Выбрать главу

Не случайно его родители, папа Шимон и мама Нехама, гордились своим старшим сыном: в его зачетной книжке большая часть оценок была «отлично», в его трудовой книжке в разделе «Награды» – длинный список благодарностей, объявленных ему в довоенные годы. Когда он окончил учебу, то стал замечательным инженером. Уже в возрасте 24 лет Саня стал начальником механического цеха. Он продолжал активно продвигаться по служебной лестнице. К началу Великой Отечественной Войны он достиг должности главного инженера завода.

Однако этот успех стоил ему недешево. Он удивительным образом ассимилировался. От традиционного еврея в нем не осталось ничего, кроме, разумеется, его еврейской внешности и его пристрастия к кошерной еде. Понятно, что он не готовил себе еду сам, но в Ленинграде той поры было легко найти кошерную столовую. Трудно было поверить теперь, что этот красивый и удачливый молодой мужчина в детстве учился в хедере (религиозной еврейской школе) – «духовном гнойнике», как его с ненавистью было принято называть в обществе.

С приходом революции все хедеры были уничтожены, но в семье его родителей продолжали говорить на идиш и русском языках, и сохранили еврейские традиции. В семье самих Сани и Фирочки и родители, и дети говорили уже только на русском языке, но когда папа с мамой хотели что-то скрыть от детей, то переходили на идиш, однако, традиций уже не соблюдали, а скорее – не могли соблюдать в густонаселенной квартире. Когда в возрасте 15 лет Наташа попросила папу обучить ее разговорному идишу, он с радостью откликнулся, и в отпуске научил ее нескольким фразам. Но ни читать, ни писать на идише или иврите он уже не мог. Это искусство он забыл полностью.

Страдал ли Саня от своей ассимиляции? Когда он приехал в Ленинград, его цель была как раз интегрироваться в советскую систему, не сохранить свою национальную специфику в большом многонациональном городе, а раствориться в нем. Власть же заботилась лишь о советизации вновь приехавших в города людей. Поэтому при встрече Сани с Фирочкой в 1936 году он был уже типичным представителем советской интеллигенции в первом поколении, который был обязан власти и своим образованием, и карьерой.

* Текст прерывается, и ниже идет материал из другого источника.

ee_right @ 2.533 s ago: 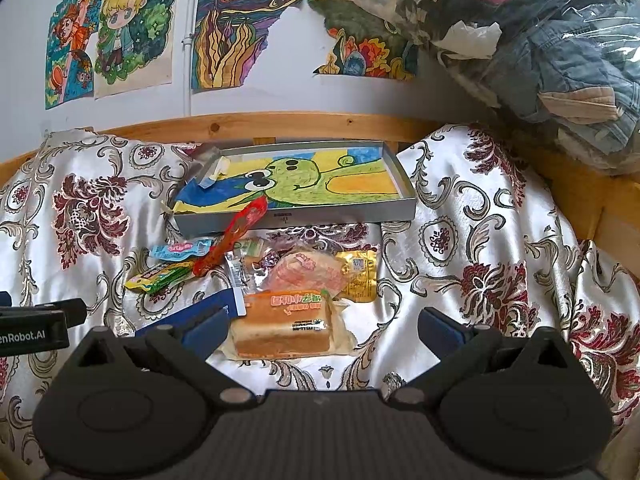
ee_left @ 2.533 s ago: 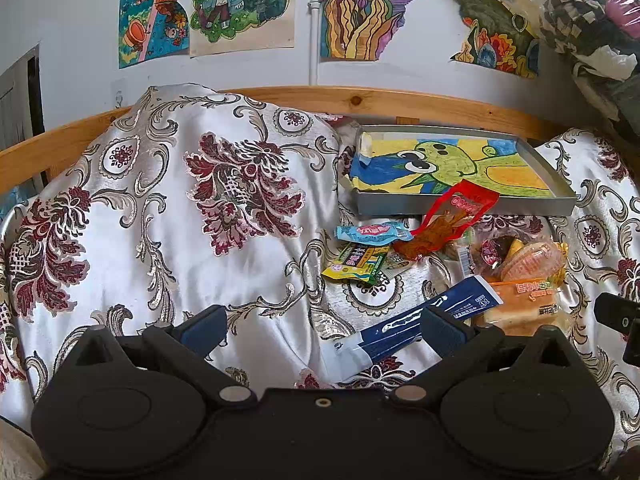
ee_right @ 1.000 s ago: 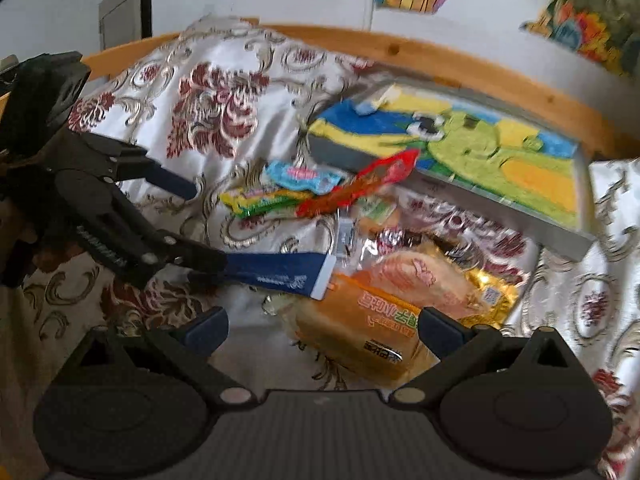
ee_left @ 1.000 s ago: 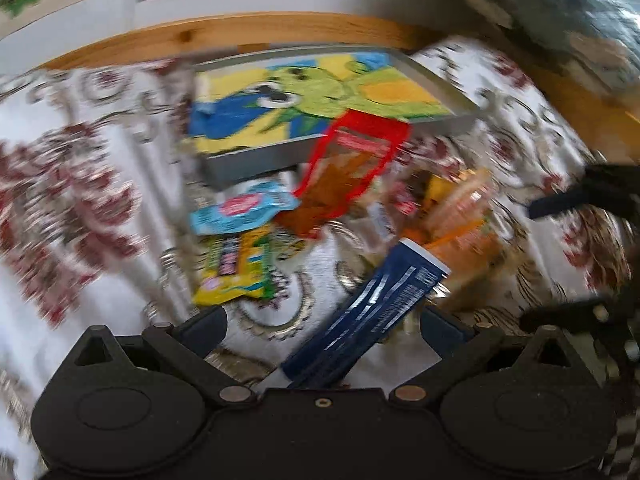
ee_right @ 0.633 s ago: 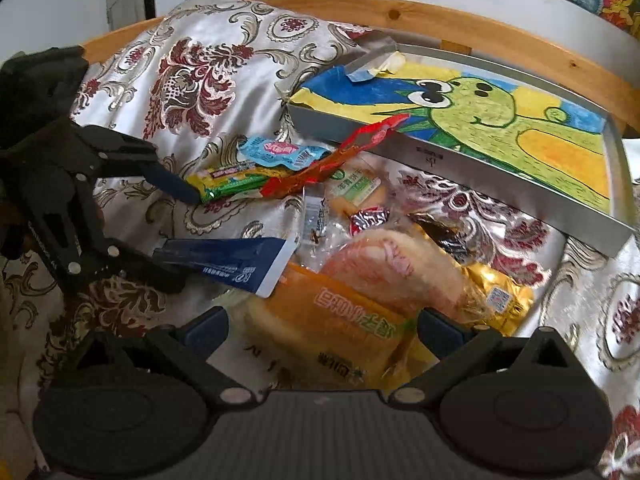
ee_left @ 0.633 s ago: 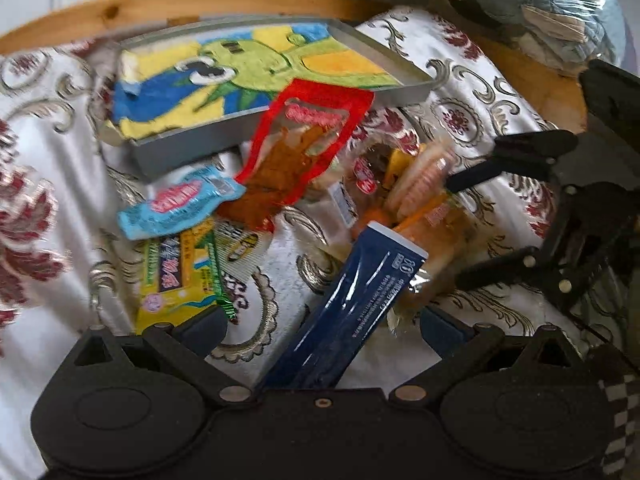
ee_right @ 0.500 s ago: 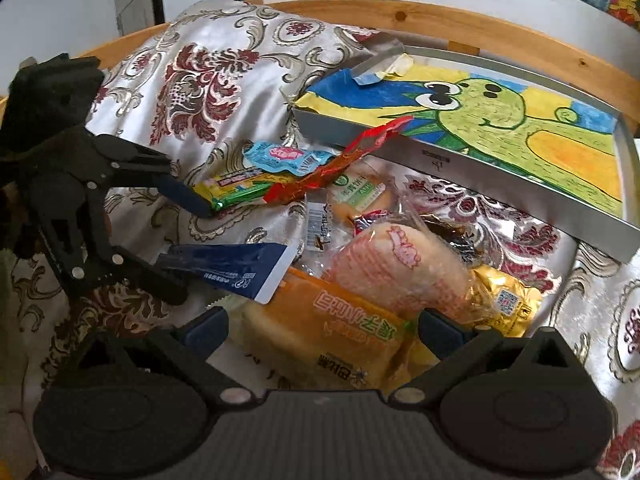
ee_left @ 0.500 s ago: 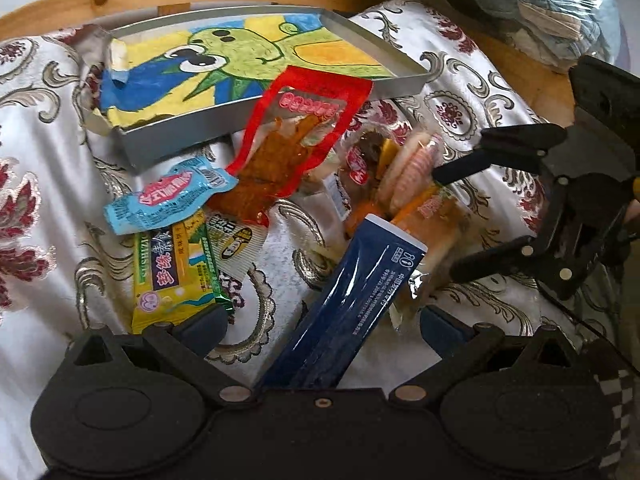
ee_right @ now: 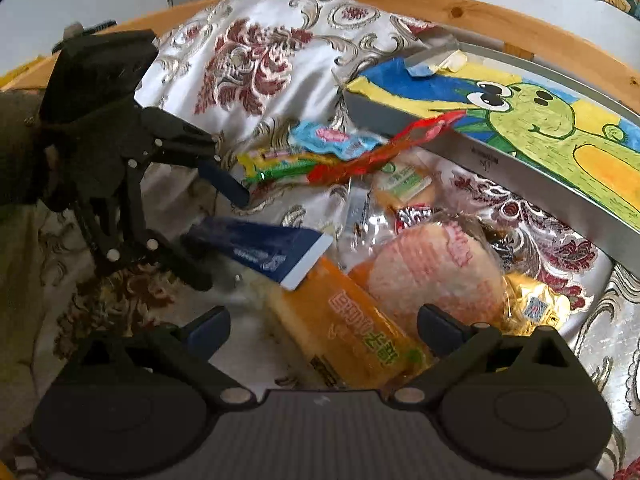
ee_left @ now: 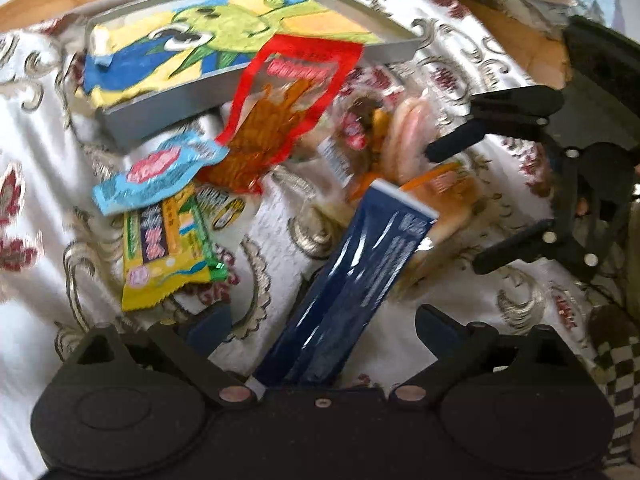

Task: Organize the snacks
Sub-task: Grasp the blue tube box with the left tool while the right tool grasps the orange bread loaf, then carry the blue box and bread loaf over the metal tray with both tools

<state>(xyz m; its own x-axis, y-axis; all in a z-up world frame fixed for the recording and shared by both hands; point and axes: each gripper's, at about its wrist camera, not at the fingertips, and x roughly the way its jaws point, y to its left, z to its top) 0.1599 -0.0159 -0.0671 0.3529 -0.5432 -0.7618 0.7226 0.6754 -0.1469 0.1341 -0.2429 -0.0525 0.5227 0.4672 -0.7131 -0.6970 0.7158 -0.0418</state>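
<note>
In the left wrist view, the left gripper [ee_left: 322, 326] hangs low over a silver brocade cloth [ee_left: 36, 200] with its two fingers spread wide. A long dark blue packet [ee_left: 352, 284] lies between them, running from the gripper body up toward the snack pile; neither blue pad touches it, as far as the blur allows. Left of the packet sit a yellow and green candy bar wrapper [ee_left: 164, 248] and, just above it, a light blue sachet [ee_left: 160, 170]. A red packet of brown strips [ee_left: 288, 108] leans from the pile onto the front wall of a grey tray [ee_left: 168, 114], whose floor is lined with a green cartoon drawing. To the right the right gripper [ee_left: 464, 204] reaches in, its fingers apart, straddling an orange bread package [ee_left: 448, 188].

In the right wrist view, the right gripper [ee_right: 324, 330] is likewise spread, and the orange bread package [ee_right: 352, 328] lies between its pads, its near end under the gripper body. A round pink-printed bun pack [ee_right: 432, 268] rests against the bread, with a gold wrapper [ee_right: 532, 304] beside it. The dark blue packet [ee_right: 264, 248] overlaps the bread's far corner, and the left gripper [ee_right: 216, 236] stands open around its other end. The grey tray [ee_right: 480, 148] sits behind the pile.
</note>
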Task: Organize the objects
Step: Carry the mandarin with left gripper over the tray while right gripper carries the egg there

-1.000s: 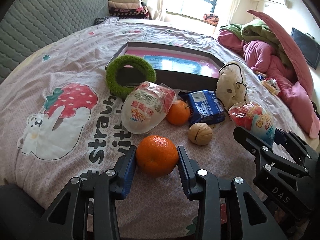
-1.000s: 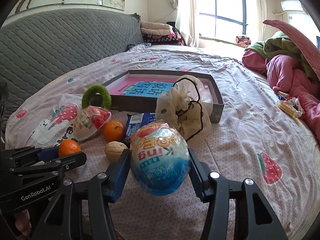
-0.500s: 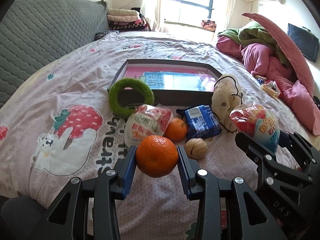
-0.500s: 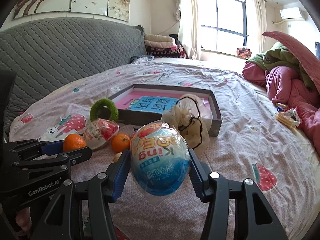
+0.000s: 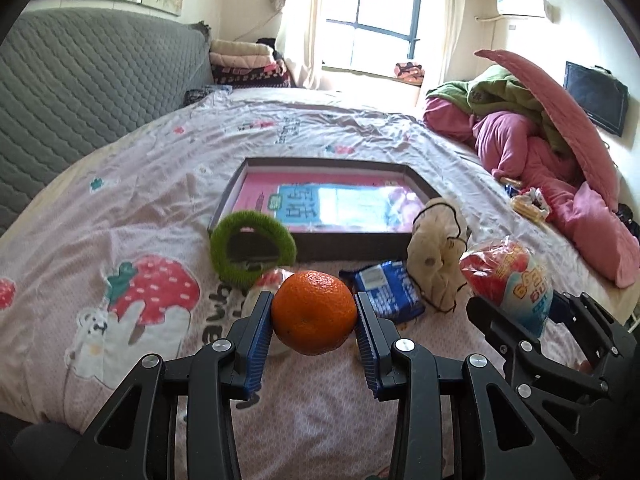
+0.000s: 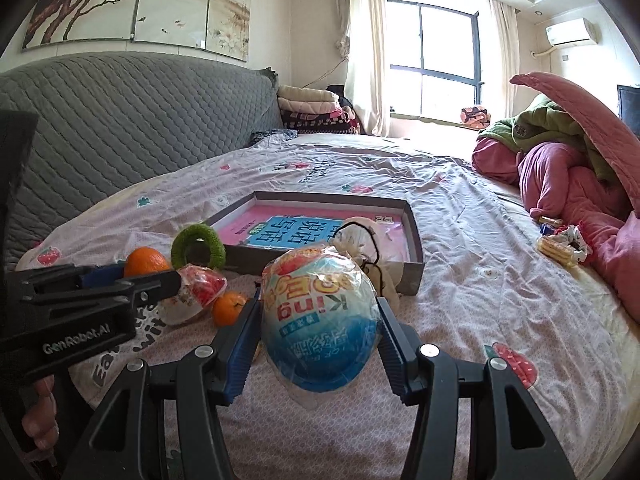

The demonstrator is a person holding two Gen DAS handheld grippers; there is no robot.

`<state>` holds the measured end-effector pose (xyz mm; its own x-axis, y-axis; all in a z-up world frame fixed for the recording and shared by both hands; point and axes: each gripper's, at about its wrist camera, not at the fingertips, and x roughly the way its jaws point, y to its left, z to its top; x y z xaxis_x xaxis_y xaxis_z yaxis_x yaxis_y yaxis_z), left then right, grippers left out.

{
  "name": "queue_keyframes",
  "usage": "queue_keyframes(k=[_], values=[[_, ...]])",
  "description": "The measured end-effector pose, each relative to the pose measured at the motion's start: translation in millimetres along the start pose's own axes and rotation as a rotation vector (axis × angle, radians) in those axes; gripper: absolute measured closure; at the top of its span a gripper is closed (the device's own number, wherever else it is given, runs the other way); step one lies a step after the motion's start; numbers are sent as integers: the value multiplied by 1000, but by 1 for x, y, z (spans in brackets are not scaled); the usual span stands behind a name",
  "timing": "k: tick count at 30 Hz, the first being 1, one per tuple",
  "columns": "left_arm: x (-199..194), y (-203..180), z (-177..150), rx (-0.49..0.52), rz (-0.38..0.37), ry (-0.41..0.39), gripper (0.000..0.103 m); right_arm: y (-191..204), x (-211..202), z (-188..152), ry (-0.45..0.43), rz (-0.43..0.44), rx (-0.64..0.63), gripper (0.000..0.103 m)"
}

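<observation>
My left gripper (image 5: 314, 316) is shut on an orange (image 5: 314, 312) and holds it above the bed; the right wrist view shows this orange (image 6: 146, 261) at the left. My right gripper (image 6: 318, 330) is shut on a wrapped egg-shaped toy (image 6: 320, 320), red on top and blue below, which also shows at the right of the left wrist view as the egg toy (image 5: 508, 280). Ahead on the bedspread lies a shallow grey box (image 5: 352, 240) with a pink and blue sheet inside. A second orange (image 6: 228, 308) and a second wrapped egg (image 6: 192, 296) lie on the bed.
A green fuzzy ring (image 5: 252, 248) leans at the box's near left corner. A blue snack packet (image 5: 388, 288) and a cream drawstring pouch (image 5: 436, 256) lie in front of the box. Pink and green bedding (image 5: 540, 148) is piled at the right; a grey headboard (image 5: 88, 80) is at the left.
Both grippers have risen from the bed with the orange and the egg toy still held. The loose items below now look smaller and lower, and the walnut is hidden.
</observation>
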<state>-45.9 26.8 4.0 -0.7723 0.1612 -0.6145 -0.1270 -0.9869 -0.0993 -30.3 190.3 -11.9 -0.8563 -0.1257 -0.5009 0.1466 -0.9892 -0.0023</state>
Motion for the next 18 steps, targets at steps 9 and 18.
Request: queue_keyframes(k=[9,18], values=[[4,-6,20,28,-2,-24,63,-2,-1,16,-37,-19,-13,47],[20,3,45,13,-3,-30,63,-7,8,34,-51,-17,-4,47]])
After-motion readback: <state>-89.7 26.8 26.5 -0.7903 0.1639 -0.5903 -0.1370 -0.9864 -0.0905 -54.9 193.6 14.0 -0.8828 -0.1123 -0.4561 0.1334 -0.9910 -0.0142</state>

Согласно переписи населения 1939 года, только 20 % из двухсот тысяч евреев Ленинграда указали идиш как свой родной язык. Трудно объяснить, почему это произошло. Для сравнения – 80 % татар указали татарский язык в качестве родного, хотя и быть татарином в городе, изъедаемом ксенофобией, не было большой честью. И все же, очевидно, это было менее опасно, чем быть евреем.

Говорили ли евреи правду, когда отвечали на этот вопрос в бланке переписи населения? А если они действительно говорили правду, потому что уже, в самом деле, плохо помнили идиш? Произошло ли это из-за давления, оказываемого властью, или из-за их собственной внутренней потребности поскорее раствориться в великой и всеми любимой русской культуре и послать подальше и унизительное прошлое, и унижающий их достоинство язык черты оседлости – идиш?

Вероятно, у каждого из 80 % евреев, указавших русский язык в качестве родного, были свои объяснения для этого выбора. Неизвестно, что написали Саня и Фирочка в ответе на данный вопрос. Логичнее всего предположить, что и они выбрали русский язык. И это было правдой. Ведь все евреи того поколения были двуязычными и свободно переходили с одного языка на другой безо всяких проблем. Они родились как граждане Российской Империи и естественным образом владели русским языком от рождения.

В любом случае, было предпочтительнее хотя бы таким окольным путем показать власти свою преданность, ведь процесс усиления «русских национальных элементов» во внутренней политике Сталина начался еще в 30-х годах. В годы «великого террора» (1936-1938) большинство евреев, обладавших высокими постами, стали жертвами репрессий. Но Санечке повезло и тут – он еще не успел настолько вырасти по службе, чтобы привлечь к себе внимание и превратиться в лагерную пыль, поэтому он остался на прежнем месте работы на заводе и даже счастливо и беспрепятственно женился в 1939 году.

Однако, ни Фирочка, ни ее «везунчик» муж не подозревали, что где-то там, в потайной комнате КГБ, хранится папка, а в ней лежит протокол того давнего комсомольского собрания, о котором Саня и думать забыл за давностью времени. Тогда он произнес одну фразу – с присущими ему честностью и прямотой, возможно, немножко поспешно, не подумав о последствиях: «Сталин – диктатор». Он забыл эту фразу. И все о ней забыли. Но она хранилась там и тикала, как бомба замедленного действия, и ждала своего часа.